А еще в гостях у меня были красивые тончайшие пальцы, острый нос, губы с определенным характером, брови черные и отчетливые. А фигура! Мои сестры троюродные и одноклассницы были серые и какие-то не выразившиеся. Не то, что я.
А наедине с Ниной мы молчали. Никогда не касались друг друга. Никогда не обнимала меня она. И наедине с Ниной я была вытянутым уродцем, с волосами, которые пушились, с кривой спиной, с расцарапанным лбом, расцарапанным моими же худыми обглоданными пальцами. Бить по ним. Оторвать их! Плохие!
У меня всегда были тяжелые сумки. Тянули упасть. А нужно было бежать. В моем посекундном расписании не было места для падения.
2
Сегодня Рита выезжает в Рим. Вылетает. Выходит.
Она пипеткой отправляет в нос очень много нафтизина. Это чтобы уши дико не болели при взлете и при приземлении. Для расширения сосудов. Или что-то типа того. Так сказали делать врачи когда-то давно на очередной встрече у барокамеры, и Рита с тех пор неизменно закидывается нафтизином и именно с помощью пипетки, сидя в самолете с только что застегнутым ремнем. Она у окна. Всегда выбирает место у окна. От него идет холод. Что-то свежее и высокое.
У Риты концертный небольшой тур по Италии. Она – новая любовь музыкальных неформатных критиков и, главное, – приличной, то есть большой, части молодежной аудитории. Она становится за кулисами, когда полный зал ждет ее уже минимум час, настраивается, дышит. И начинает танцевать. Постепенно появляясь на сцене. Она рисует в воздухе руками, гнет спину, то ходит на пальцах, то лежит и барабанит по покрытию сцены, сгибает и разжимает локоть. И каждое ее движение, каждый рисунок ее тела в пространстве превращается в музыку, каждый жест – это особый звук. Когда Марго в настроении, она даже оркестр. «С чего начинается звучание, Марго? Как вы это делаете? Ведь когда вы просто идете по улице, никто не слышит вас, то есть вашей музыки. Но тут… на сцене! Когда вы сгибаете левое колено – я слышу волынку, а когда хватаете себя за горло – гобой» – «С правильных мыслей начинается», – щурит она глаза. Это нео, пост и мета.
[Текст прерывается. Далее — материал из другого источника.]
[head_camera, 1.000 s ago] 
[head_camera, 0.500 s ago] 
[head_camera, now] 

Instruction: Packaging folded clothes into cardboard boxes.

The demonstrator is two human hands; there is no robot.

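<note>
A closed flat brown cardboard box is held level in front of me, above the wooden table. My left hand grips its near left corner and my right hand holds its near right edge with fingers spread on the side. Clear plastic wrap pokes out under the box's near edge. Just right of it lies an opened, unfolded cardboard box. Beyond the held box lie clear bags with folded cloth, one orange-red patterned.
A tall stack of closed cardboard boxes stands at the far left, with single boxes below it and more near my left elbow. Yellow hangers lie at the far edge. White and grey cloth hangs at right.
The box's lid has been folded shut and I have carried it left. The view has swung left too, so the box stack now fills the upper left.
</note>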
Это музыкальный моноспектакль. Это ожившая звучащая живопись. Она рисует в воздухе музыку. Много было вариантов в интернетных стильных статьях. Там среди текста на фото Рита с коротким пышным каре и длинной шеей стоит, и руки ее спокойны в карманах, тело ее спокойно. Брюки с самодельными стрелками. В них заправлена майка, на которой вышит грустный кто-то.